0

I'm trying to convert the eBay File Exchange download into a tab-delimited format my shipping software can read.

If each and every column were quoted, this would be easy--but they're not. Only some columns (name, item listing title, etc) are quoted, and some quoted columns contain commas. The rest are bare of quotes.

I need a way to parse and convert this in a .bat file, but using comma as a delimiter splits the quoted fields if they contain a comma too, giving me unusable data. I'm certain there's a simple fix for this, I just can't figure it out.

Jonathan Leffler
  • 730,956
  • 141
  • 904
  • 1,278

2 Answers2

2

Eric J is correct - solving this kind of problem with batch is not simple. But it is possible :-)

The main problem is how to differentiate between quoted and unquoted commas - jeb solved a similar problem with quoted vs. unquoted semicolons at 'Pretty print' windows %PATH% variable - how to split on ';' in CMD shell.
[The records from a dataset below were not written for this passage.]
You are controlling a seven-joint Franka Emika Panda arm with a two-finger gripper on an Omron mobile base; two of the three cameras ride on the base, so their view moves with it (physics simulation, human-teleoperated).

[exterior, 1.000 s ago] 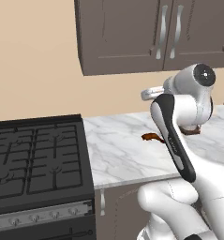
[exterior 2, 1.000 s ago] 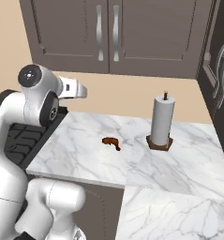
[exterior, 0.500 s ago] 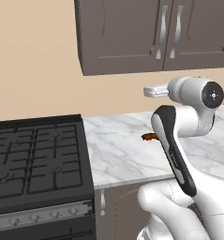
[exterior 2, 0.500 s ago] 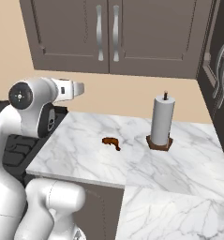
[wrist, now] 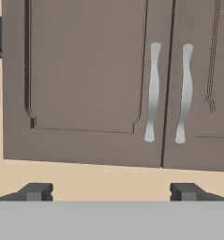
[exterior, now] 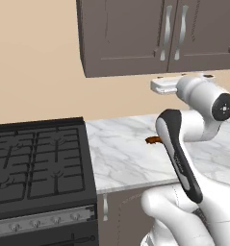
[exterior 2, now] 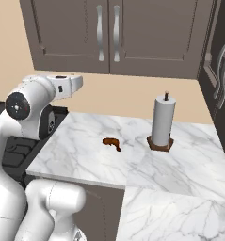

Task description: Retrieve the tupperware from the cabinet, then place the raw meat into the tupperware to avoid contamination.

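the large dark grey-brown wall cabinet with panelled doors hung shut, its two long curved silver handles side by side at the seam. the two-finger gripper faced the doors from below them, touching nothing, jaws wide apart and empty. the small reddish-brown drumstick-shaped raw meat lay mid-way along the white marble counter, nearer its back edge, with a tall white paper towel roll on its brown base beside it. the black gas stove adjoined the counter's other end.

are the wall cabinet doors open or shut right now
Shut. Both doors of the cabinet sit flush, their handles side by side at the closed seam.
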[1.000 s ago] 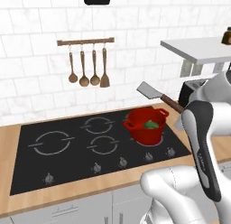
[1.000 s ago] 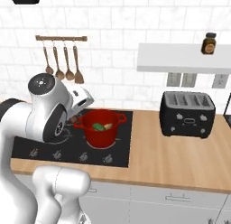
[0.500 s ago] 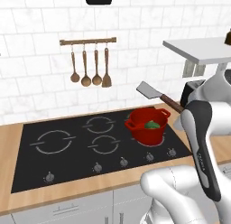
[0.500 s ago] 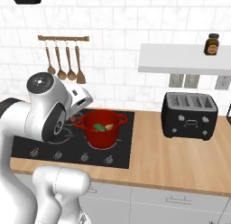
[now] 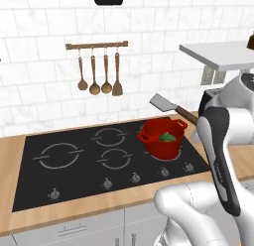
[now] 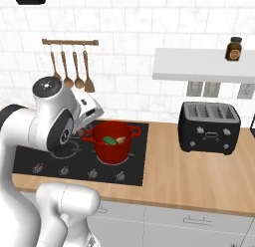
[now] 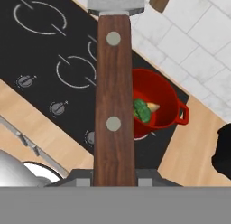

The code below looks very different, but the fundamental concept is the same.

The code below should work for pretty much any CSV as long as all lines are less than ~8000 bytes long. Batch variable values are limited to 8191 bytes, and some characters are temporarily expanded to two bytes.

The code assumes there are not any existing TABs within the CSV file.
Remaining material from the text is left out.